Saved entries
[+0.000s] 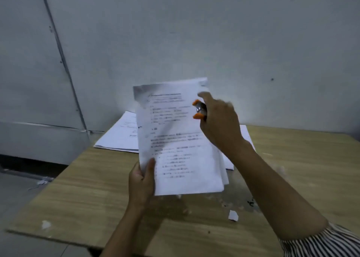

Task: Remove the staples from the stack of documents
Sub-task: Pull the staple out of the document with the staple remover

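Held upright above the table (97, 188), the sheaf (179, 149) looks light, floppy and easily torn, so the left hand (141, 180) pinching its lower-left corner suits, while the right hand (220, 120) grips an orange staple remover (199, 109) near its top-right corner.

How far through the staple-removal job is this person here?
Done: unclear; paper scraps on the table hint at earlier pulls. In hand: left hand lifts a document, right hand holds the orange staple remover. Left: the paper stack behind.
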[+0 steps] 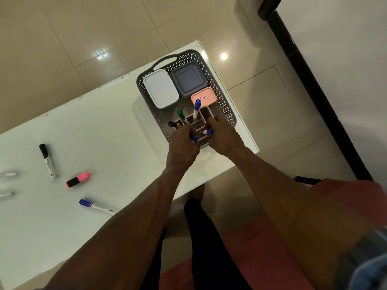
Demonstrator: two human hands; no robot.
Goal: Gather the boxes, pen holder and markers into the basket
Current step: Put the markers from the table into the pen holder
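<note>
Now both hands load markers into the pen holder (196, 126) inside the basket (222, 105): left hand (184, 141) fingers curled round a blue marker (195, 138), right hand (222, 135) pinching another. Next: table's loose markers.

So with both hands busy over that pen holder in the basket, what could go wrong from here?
Two things, perhaps. The grey perforated plastic basket sits near the white table's corner, so a push might slide it toward the edge. Also, the blue-capped marker and green-capped marker stand tall in the pale pink pen holder; the left hand or right hand could knock them out.
</note>
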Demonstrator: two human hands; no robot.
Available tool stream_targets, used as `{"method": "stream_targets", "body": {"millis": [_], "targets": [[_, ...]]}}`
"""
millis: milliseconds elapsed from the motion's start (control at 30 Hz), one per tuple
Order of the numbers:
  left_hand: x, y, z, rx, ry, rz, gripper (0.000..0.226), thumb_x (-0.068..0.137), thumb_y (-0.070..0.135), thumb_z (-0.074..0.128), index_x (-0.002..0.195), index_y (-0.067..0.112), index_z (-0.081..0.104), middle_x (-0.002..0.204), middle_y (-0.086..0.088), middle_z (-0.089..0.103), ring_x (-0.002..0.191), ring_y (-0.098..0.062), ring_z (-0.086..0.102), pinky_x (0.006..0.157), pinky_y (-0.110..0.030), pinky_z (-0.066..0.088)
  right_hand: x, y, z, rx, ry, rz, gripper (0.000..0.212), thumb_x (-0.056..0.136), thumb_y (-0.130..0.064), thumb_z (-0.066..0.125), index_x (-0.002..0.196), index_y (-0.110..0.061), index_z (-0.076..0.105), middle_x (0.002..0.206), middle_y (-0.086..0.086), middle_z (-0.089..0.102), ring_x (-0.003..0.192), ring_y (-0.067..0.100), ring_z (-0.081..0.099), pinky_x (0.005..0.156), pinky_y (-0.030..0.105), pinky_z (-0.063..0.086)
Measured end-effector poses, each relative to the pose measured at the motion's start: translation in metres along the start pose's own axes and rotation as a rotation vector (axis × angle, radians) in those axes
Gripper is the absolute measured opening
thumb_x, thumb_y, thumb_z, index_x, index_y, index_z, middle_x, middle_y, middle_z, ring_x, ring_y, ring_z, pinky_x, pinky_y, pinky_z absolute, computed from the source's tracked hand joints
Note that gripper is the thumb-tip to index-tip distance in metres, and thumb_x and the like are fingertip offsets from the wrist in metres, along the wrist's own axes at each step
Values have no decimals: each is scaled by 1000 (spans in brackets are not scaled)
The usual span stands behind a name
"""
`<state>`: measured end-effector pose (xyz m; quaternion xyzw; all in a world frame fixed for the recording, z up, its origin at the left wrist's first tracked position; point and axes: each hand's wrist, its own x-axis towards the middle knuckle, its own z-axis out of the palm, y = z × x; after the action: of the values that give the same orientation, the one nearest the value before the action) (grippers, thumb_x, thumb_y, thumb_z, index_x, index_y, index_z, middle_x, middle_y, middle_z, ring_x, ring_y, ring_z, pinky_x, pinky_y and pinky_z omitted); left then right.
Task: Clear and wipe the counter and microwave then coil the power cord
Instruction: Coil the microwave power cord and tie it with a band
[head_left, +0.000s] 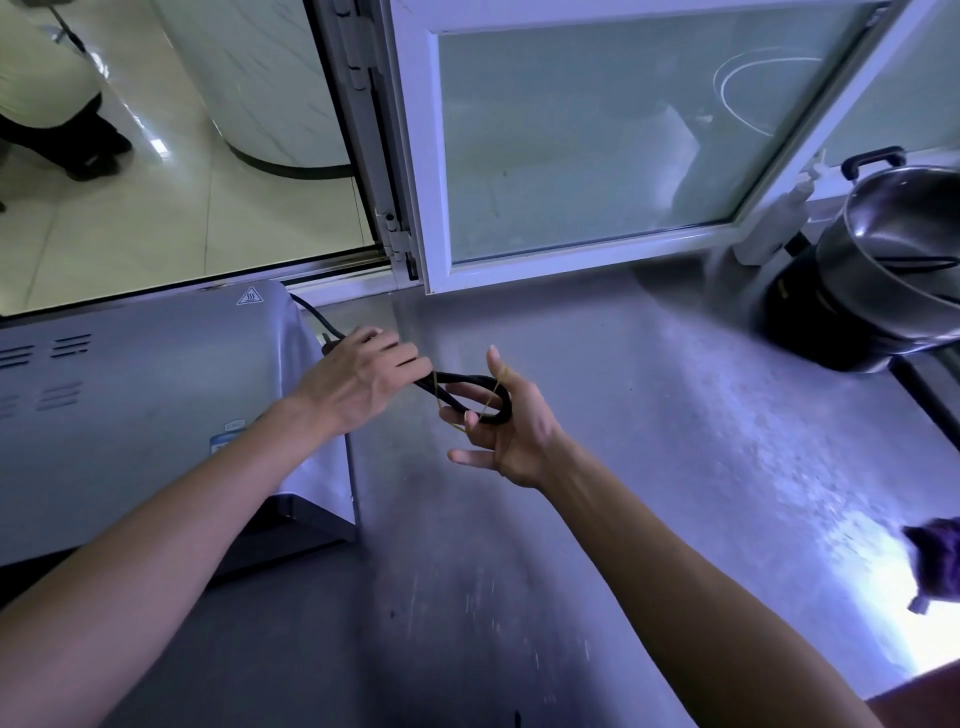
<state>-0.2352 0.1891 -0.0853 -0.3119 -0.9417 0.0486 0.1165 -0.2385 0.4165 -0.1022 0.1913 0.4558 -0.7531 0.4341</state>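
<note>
Steel counter (649, 441), dull and streaked, with a bright glare patch near its right edge; on it, at far left, a silver microwave (145, 415), vented on top, a heat-warning sticker at its back corner; well right of the microwave, against the back edge, a black cooker (826, 322) carrying a steel pot (904, 249); just left of that cooker, a white bottle (774, 223); far right of the microwave, toward the front, a purple cloth (935, 561), cut off by the frame.
</note>
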Motion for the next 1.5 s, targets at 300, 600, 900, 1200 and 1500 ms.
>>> {"method": "stream_targets", "body": {"millis": [300, 600, 900, 1200, 1500], "targets": [[2, 6, 5, 4, -38, -81, 32, 83, -14, 54, 98, 14, 62, 79, -2, 55, 76, -26, 53, 80, -38, 46, 23, -6, 12, 33, 200, -40, 33, 85, -36, 70, 98, -5, 71, 84, 13, 69, 59, 15, 64, 65, 45, 61], [4, 10, 17, -97, -31, -175, 33, 84, -15, 57, 98, 14, 63, 78, -2, 55, 73, -24, 51, 75, -39, 47, 31, -7, 6, -52, 309, -68, 23, 83, -28, 67, 84, -6, 72, 81, 13, 70, 77, 23, 58, 66, 44, 61], [0, 13, 21, -121, -49, -169, 29, 87, -11, 58, 98, 15, 64, 80, -1, 55, 77, -26, 53, 75, -40, 47, 28, -2, -5, -752, 403, -458, 28, 87, -32, 60, 75, -9, 71, 59, 3, 49, 57, 17, 39, 56, 31, 31], [7, 19, 32, -221, -98, -307, 10, 96, 6, 55, 101, 14, 57, 88, -2, 60, 83, -28, 57, 82, -39, 42, 27, -5, -5, -845, 292, -540, 16, 90, -36, 59, 85, -29, 72, 86, 4, 71, 87, 30, 66, 76, 49, 57], [25, 25, 50, -235, -129, -453, 6, 95, 14, 58, 100, 13, 60, 92, -1, 62, 91, -29, 57, 75, -37, 32, 38, -21, -21, -866, 240, -564, 13, 87, -39, 62, 87, -35, 75, 74, -1, 68, 69, 17, 63, 65, 40, 54]]}}
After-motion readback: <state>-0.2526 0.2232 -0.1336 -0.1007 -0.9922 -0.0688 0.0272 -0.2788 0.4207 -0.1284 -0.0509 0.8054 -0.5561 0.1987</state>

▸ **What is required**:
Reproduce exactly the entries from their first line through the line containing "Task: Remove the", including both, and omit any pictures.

▸ **Reply to the task**:
[+0.000s] 

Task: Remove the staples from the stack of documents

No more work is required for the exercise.